I haven’t been to many festivals, let alone Glastonbury, and I was a bit embarrassed to admit this to its creator, Michael Eavis, when he visited the University of Bath last week. He was coming to speak about the ‘Life and Purpose of the Festival’ but what he was really talking about, naturally, was his own life and purpose.
At 84, he has a lot of stories to tell and it was clear that as he looks back over his life, he sees a continuity between his farming and chapel-going ancestors and their values and his own life, however much they might not recognise their own fields in the last week of June. He said that his Methodist roots give him a desire to work for peace and that peace was the vision behind the first festival and that singing hymns (which he still turns up for most Sundays) gave him his love for music.
He came across as a benevolent, caring person, quick to laugh and genuinely interested in those around him. As I waited for him at the end of his talk, I was impressed by the way he turned the spotlight on each person who wanted to speak to him, whether it was a student who had sold him a pair of Skechers last summer, someone who’s sister worked on his farm or another student who’s family had a tipi business that supplied the festival. Each person seemed to bring him joy.

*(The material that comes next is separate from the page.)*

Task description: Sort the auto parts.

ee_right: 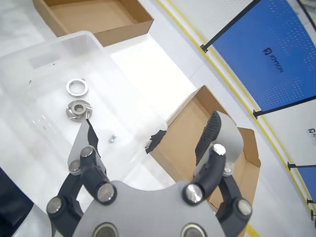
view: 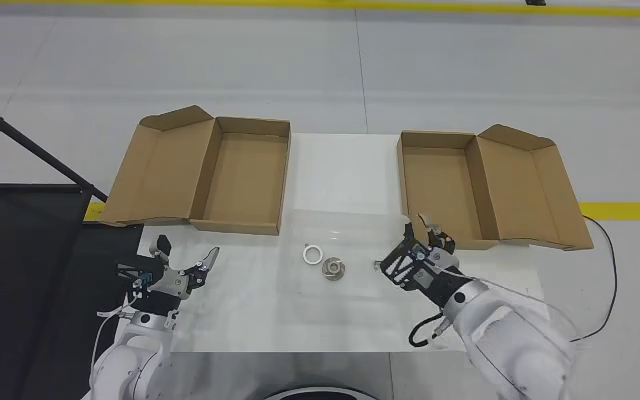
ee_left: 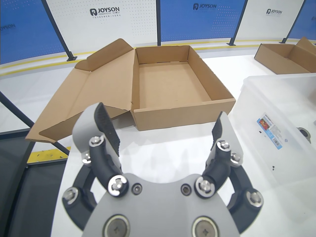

But the thing that struck me the most was the way he repeated, ‘Isn’t that wonderful?’ as he told his story, whether it was a beautiful summer’s night back in the early days, or the way a team is working to make the festival plastic-free. The ability to look back at a life full of grace and wonder is something I guess we would all like at 84, even if our achievements are quite different.
I’ve just read a beautiful book about aging by Atul Gawande called ‘Being Mortal’. As a surgeon, he offers a critique of the systems we have put in place to lengthen life without working for the things that make life meaningful. How can we ensure that we and those we love live a good life right until the end? His approach is to ask people at the end of their lives what their ‘goals’ are and then to try to fit treatment around those goals, rather that fitting a patient into a medical machine. No matter what our current health is, I wonder if asking ourselves more often what we really want from our days would change the way we live?
This morning, reading Psalm 103, I was struck with the image of life being short, fading like a flower or wilting like grass. However, I also noticed that the writer highlights God’s compassion for us dust-dwellers, renewing our strength like an eagle in flight and forgiving and rescuing us when we need it. God is merciful and full of grace towards us through the ups and downs of life and that love lasts forever. Isn’t it wonderful?